• _REQUIRED ACTION_
Report how many lines of the data contain the string "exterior". Add nothing.

● ● ● ● ●

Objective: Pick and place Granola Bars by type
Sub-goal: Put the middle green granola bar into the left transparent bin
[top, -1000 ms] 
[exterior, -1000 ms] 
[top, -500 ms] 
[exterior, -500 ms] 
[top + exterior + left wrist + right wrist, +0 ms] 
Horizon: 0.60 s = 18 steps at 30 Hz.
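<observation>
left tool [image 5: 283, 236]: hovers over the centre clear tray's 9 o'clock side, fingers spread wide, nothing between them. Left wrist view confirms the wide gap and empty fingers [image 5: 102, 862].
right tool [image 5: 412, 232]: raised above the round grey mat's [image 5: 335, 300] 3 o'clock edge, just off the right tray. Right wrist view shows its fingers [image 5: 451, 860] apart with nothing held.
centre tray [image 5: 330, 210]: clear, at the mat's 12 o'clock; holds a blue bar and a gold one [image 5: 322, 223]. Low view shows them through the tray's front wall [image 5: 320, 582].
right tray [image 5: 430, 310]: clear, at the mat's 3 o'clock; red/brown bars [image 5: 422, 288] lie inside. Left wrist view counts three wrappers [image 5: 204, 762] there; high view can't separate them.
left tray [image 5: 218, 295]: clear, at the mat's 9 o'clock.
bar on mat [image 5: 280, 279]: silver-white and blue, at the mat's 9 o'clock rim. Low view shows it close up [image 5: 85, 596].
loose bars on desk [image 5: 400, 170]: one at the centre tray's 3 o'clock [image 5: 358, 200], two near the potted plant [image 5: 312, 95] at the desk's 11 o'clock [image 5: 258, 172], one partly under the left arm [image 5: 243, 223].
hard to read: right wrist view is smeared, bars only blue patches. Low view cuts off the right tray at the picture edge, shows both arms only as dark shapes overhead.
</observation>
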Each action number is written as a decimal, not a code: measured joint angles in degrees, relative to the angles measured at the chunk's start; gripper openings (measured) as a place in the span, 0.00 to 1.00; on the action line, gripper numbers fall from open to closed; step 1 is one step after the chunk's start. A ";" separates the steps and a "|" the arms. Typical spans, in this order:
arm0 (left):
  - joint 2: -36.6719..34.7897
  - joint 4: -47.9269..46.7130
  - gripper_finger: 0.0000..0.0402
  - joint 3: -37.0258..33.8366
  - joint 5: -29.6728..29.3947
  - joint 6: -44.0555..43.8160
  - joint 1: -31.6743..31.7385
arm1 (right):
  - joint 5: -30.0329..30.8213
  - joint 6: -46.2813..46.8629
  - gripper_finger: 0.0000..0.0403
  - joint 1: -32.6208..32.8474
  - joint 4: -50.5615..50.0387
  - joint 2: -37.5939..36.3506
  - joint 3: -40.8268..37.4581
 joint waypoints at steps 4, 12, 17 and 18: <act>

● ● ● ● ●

• _ANSWER AREA_
3